EXERCISE BRIEF
Could you copy out all the lines in the material below where the word "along" occurs?

INFORMATION SUPPLIED
▼

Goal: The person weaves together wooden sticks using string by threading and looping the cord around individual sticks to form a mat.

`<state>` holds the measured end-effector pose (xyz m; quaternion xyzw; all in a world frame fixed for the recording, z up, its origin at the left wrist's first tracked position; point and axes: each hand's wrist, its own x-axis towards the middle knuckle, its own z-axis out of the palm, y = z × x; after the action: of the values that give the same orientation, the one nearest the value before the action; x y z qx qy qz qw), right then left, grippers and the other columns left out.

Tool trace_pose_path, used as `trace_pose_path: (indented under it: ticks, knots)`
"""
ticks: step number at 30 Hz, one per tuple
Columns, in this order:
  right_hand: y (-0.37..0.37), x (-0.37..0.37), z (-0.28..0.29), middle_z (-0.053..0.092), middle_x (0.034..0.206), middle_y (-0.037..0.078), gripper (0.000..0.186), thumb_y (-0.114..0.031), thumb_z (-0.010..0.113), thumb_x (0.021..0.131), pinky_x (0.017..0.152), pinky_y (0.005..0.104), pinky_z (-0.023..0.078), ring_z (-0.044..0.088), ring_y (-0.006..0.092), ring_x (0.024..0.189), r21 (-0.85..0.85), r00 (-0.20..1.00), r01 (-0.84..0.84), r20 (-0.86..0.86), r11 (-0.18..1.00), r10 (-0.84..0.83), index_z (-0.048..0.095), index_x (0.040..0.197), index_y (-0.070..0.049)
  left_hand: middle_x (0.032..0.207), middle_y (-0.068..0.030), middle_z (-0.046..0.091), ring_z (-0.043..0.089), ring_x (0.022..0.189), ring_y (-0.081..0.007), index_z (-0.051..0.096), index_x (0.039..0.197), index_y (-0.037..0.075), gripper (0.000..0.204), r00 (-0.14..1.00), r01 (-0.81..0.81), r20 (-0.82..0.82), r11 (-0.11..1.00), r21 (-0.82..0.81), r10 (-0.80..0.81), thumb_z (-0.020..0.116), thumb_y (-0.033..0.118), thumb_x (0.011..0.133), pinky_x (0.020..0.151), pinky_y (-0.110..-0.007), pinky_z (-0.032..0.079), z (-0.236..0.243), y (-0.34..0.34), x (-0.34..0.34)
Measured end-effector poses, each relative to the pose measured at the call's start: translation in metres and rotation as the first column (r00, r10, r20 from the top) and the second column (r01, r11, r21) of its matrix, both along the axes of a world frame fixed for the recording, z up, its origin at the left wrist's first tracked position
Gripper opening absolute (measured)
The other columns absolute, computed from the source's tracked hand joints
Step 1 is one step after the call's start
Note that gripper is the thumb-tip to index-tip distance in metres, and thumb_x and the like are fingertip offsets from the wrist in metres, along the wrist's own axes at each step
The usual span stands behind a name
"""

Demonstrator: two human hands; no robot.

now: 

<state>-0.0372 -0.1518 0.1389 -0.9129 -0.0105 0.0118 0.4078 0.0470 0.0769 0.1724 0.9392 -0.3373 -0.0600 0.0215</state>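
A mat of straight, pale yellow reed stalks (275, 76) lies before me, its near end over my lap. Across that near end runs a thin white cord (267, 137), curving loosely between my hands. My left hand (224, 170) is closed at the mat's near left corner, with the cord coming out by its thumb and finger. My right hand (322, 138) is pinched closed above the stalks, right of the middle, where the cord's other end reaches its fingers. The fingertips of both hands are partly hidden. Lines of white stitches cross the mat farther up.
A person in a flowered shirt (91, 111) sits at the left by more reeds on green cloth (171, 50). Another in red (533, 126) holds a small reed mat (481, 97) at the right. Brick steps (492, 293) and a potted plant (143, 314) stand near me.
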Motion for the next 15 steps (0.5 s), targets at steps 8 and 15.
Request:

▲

RESULT
Measured end-effector poses, each relative to the pose measured at the call's start: translation in metres and rotation as the first column (r00, r10, r20 from the top) and the second column (r01, r11, r21) of its matrix, both along the axes of a world frame fixed for the recording, z up, its origin at the left wrist's first tracked position
Note that gripper is the thumb-tip to index-tip distance in metres, and thumb_x and the like are fingertip offsets from the wrist in metres, along the wrist's own axes at each step

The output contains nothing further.